Murdoch defended News Corp.'s handling of the scandal, saying it will recover from any damage caused by the phone-hacking and police bribery allegations. The 80-year-old told The Wall Street Journal -- which is owned by News Corp. -- that he is "just getting annoyed" at all the recent negative press.

He also dismissed reports he would sell his U.K. newspapers to stem the scandal, calling the suggestion "total rubbish."

A law enforcement official in New York said the FBI was investigating allegations that employees of News Corp. tried to hack into the telephones of victims of the Sept. 11, 2001, terrorist attacks in the United States.

The official spoke on condition of anonymity because he was not authorized to speak publicly.

The FBI's New York office hasn't commented, and there was no immediate response Thursday from News Corp. or the U.S. attorney's office in Manhattan. News Corp. stock fell more than 3 percent on the news.

News Corp. executives could be at risk of being found criminally or civilly liable under federal wiretapping and state privacy laws if investigators find that American citizens were targeted, analysts said. The company could also face sanctions in the U.S. for phone hacking that originated in Britain under the 1977 Foreign Corrupt Practices Act.

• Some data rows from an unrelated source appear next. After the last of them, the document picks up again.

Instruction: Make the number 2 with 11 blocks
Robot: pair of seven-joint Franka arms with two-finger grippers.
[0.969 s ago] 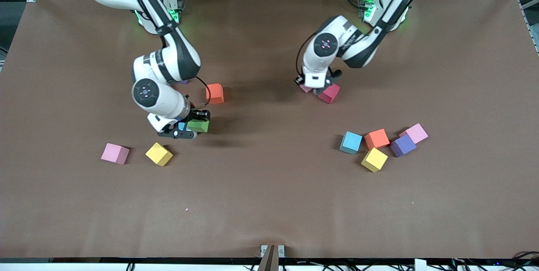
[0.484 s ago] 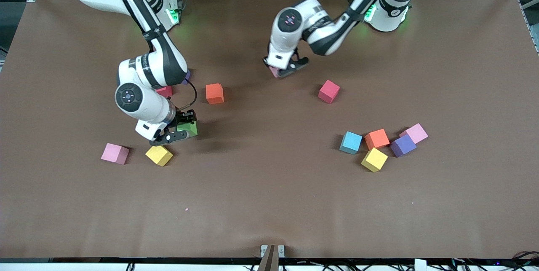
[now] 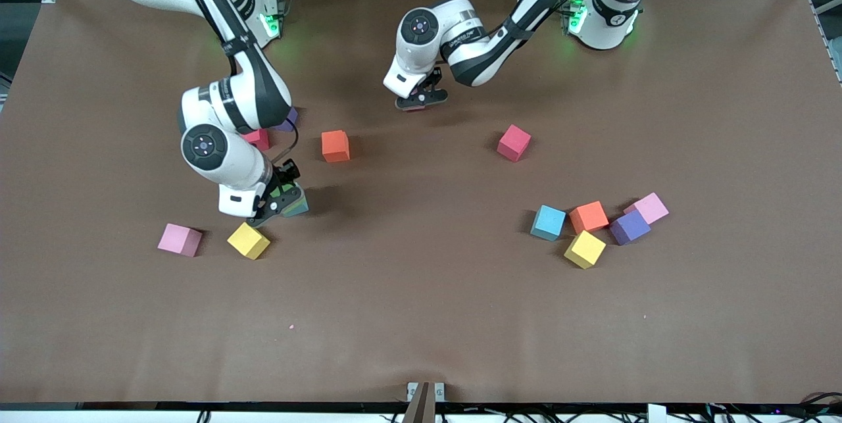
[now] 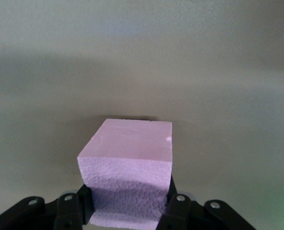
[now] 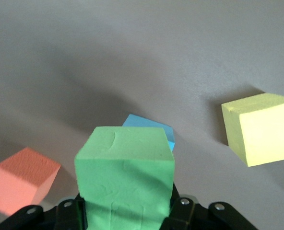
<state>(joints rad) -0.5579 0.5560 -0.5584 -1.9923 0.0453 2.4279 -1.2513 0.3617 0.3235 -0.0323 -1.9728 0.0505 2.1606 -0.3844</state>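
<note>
We see the left gripper (image 3: 416, 99) clamped on a pink cube (image 4: 128, 168) and the right gripper (image 3: 279, 201) clamped on a green cube (image 5: 124, 178), both above the table (image 3: 421, 318).

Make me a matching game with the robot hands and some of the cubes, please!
Things:
1. left gripper
2. right gripper
3. purple cube
4. red cube

Places or states:
A. lies alone on the table, nothing touching it
B. shut on the green cube
C. sits in the cluster with a yellow cube, an orange cube and a pink cube
D. shut on a pink cube

Pairs: 1-D, 2-B, 3-C, 4-A
</note>
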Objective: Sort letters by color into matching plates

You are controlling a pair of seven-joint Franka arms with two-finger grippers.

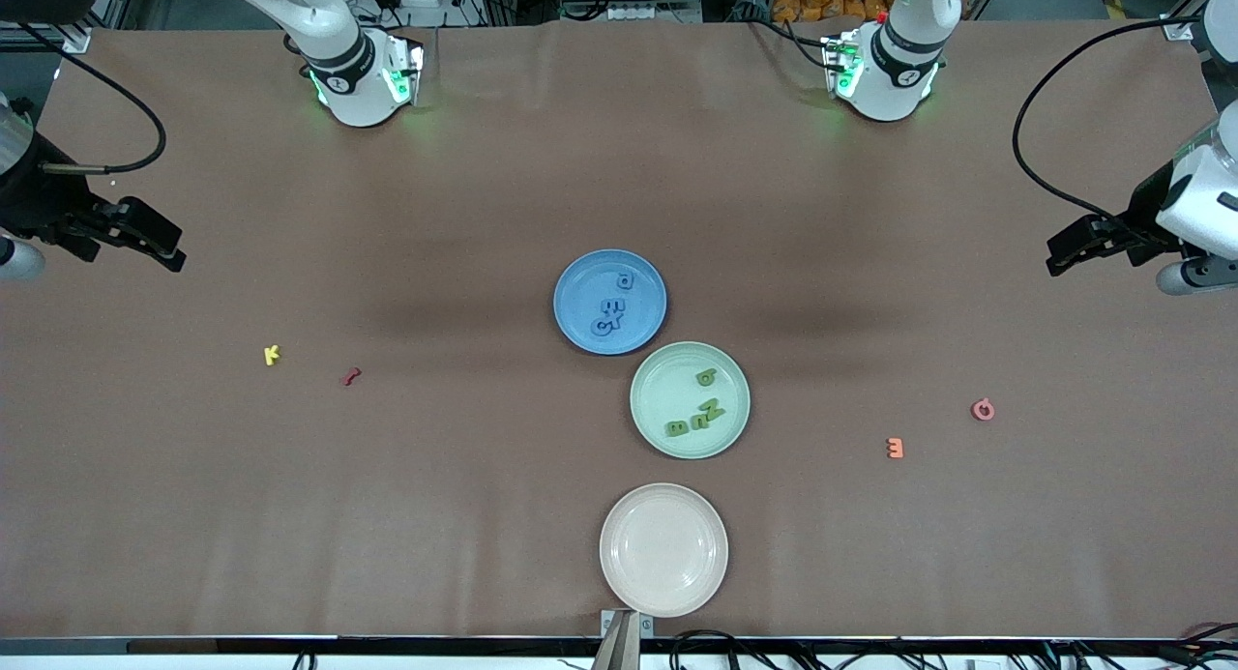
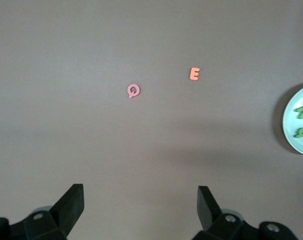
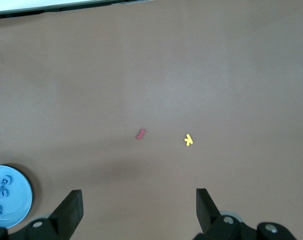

Still, experts said they doubt such actions could jeopardize News Corp.'s U.S. newspaper holdings such as The Wall Street Journal or result in the revocation of the license it needs to own Fox TV stations in America.

"I think we're a long way from that," said Philip Raible, a partner at New York law firm Rayner Rowe LLP, which specializes in corporate law affecting media companies.

News Corp. has been in crisis mode in the U.K. since a rival newspaper reported last week that its News of the World tabloid hacked into the phone of teenage murder victim Milly Dowler in 2002 and may have impeded a police investigation into the 13-year-old's disappearance.

The company closed the 168-year-old News of the World and abandoned a bid for control of the lucrative British Sky Broadcasting network in a so far fruitless attempt to halt the crisis.

U.S.-based media industry analyst Richard MacDonald said the scandal was undermining Murdoch's 30-year bid to convince investors that News Corp. was "a blue chip diversified media company."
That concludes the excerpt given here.